Essentially in a contract it is not good enough to refer to “EU law” but it needs to refer to a specific law of a country.

Compared to the US where there is only one law this is a very weak area of the EU.

Free Competition

This is another complex area5:

Free competition is a key element of an open market economy. It stimulates economic performance and offers consumers a broader choice of better-quality products and services and at more competitive prices

In reality this has become another layer of laws on top of the national ones7.

One element of competition is public procurement.

Any public procurement above a threshold must to sent out to EU-wide tendering9.

The EU tendering process is regulated8:

The design of the procurement shall not be made with the intention of excluding it from the scope of this Directive or of artificially narrowing competition.
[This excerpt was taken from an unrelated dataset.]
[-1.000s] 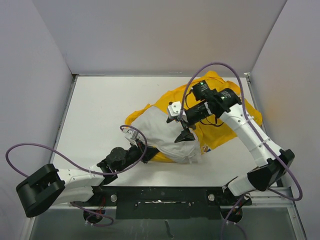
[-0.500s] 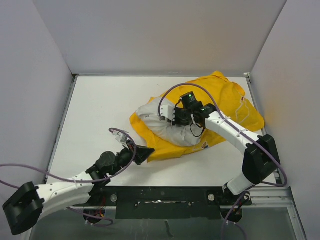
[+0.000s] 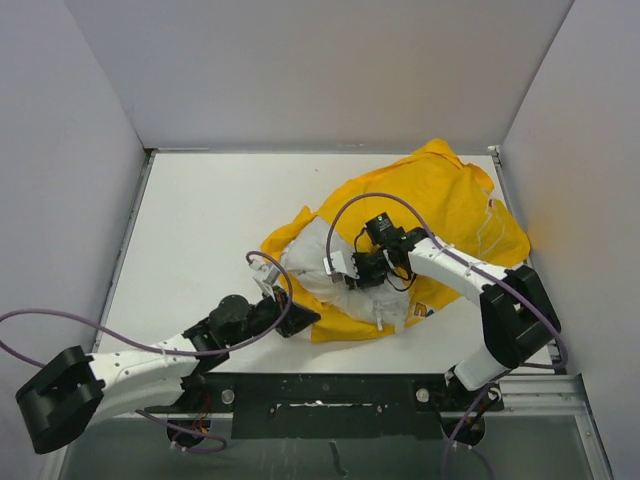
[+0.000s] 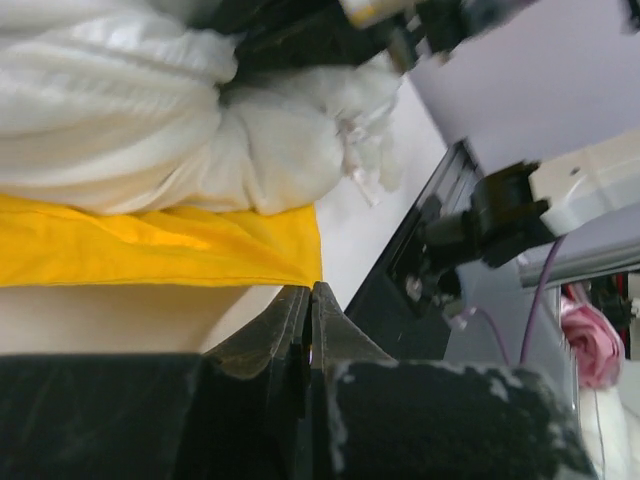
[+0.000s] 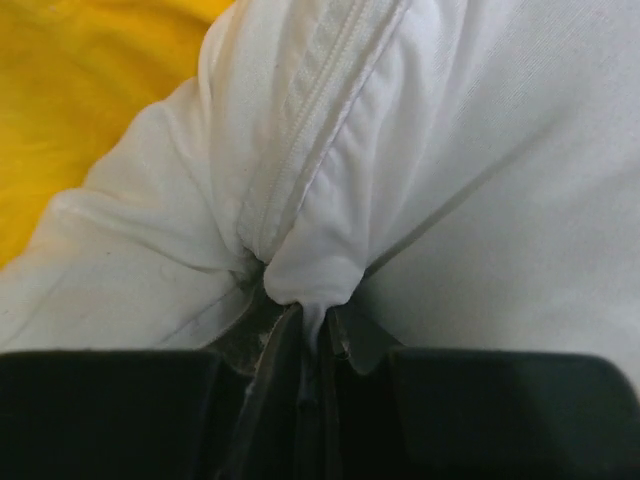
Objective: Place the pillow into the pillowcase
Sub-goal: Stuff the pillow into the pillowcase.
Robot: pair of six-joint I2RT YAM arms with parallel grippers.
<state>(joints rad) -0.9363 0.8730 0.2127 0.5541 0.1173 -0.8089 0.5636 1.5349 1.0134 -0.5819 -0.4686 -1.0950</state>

Competition shall be considered to be artificially narrowed where the design of the procurement is made with the intention of unduly favouring or disadvantaging certain economic operators

Practically this means that a local authority may need to hire consultant to help them forming a proper EU compliant tendering9.

Additionally reporting is required on awarded contracts for statistical and control purposes12.

The EU procurement rules are created in parallel with a similar one under WTO that include countries like US and Japan. I will not look at what that implicates except surely rules and regulations around government procurement must be getting quite complicated.

Statistical amounts on public procurement are interesting11:


The UK provide 24% of all contracts totalling more than France and Germany together!

Several countries are very low so only conclusion is that these countries are not doing as they preach.

Worst case is the UK contracts worth EUR 85 Billion to foreign companies without UK based companies get the same chance elsewhere in the EU.

In a way confirmed by Francis Maude1:

In the same 12 month period while British companies won £432m of EU contracts, French firms won £911m and German firms £3600m.

The UK awards 3% of public procurement by value to foreign suppliers, compared to 1.9% in Germany and 1.5% in France

In a way it makes sense as contracts in English are easier to approach by other EU countries than for instance a Spanish contract (in Spanish!).

The EU is not one country and does not act as one country even with a massive amount of legislation and directives.

Freedom to Provide Services

This is a very complex area4:

This whole field of ‘provision of services’ in the internal market – which has been said to ‘constitute the engine of economic growth and account for 70% of GDP and employment in most Member States’ – has, since the date for implementation of Directive 2006/123/EC on services in the internal market, been the subject of detailed regulation in respect of the activities spelled out in Article 2(2) of that Directive

Freedom of Movement for Employers and Employees in the European Union European Labour Law Journal, Volume 4 (2013), staggering 118 paragraphs, to realise that this instrument reflects a plethora of political compromises, and that no simple framework governing the provision of services throughout the European Union has been achieved through its enactment

So one of the most important areas in the EU is so complex that it is unlikely that small business trying to provide services elsewhere can do this without problems.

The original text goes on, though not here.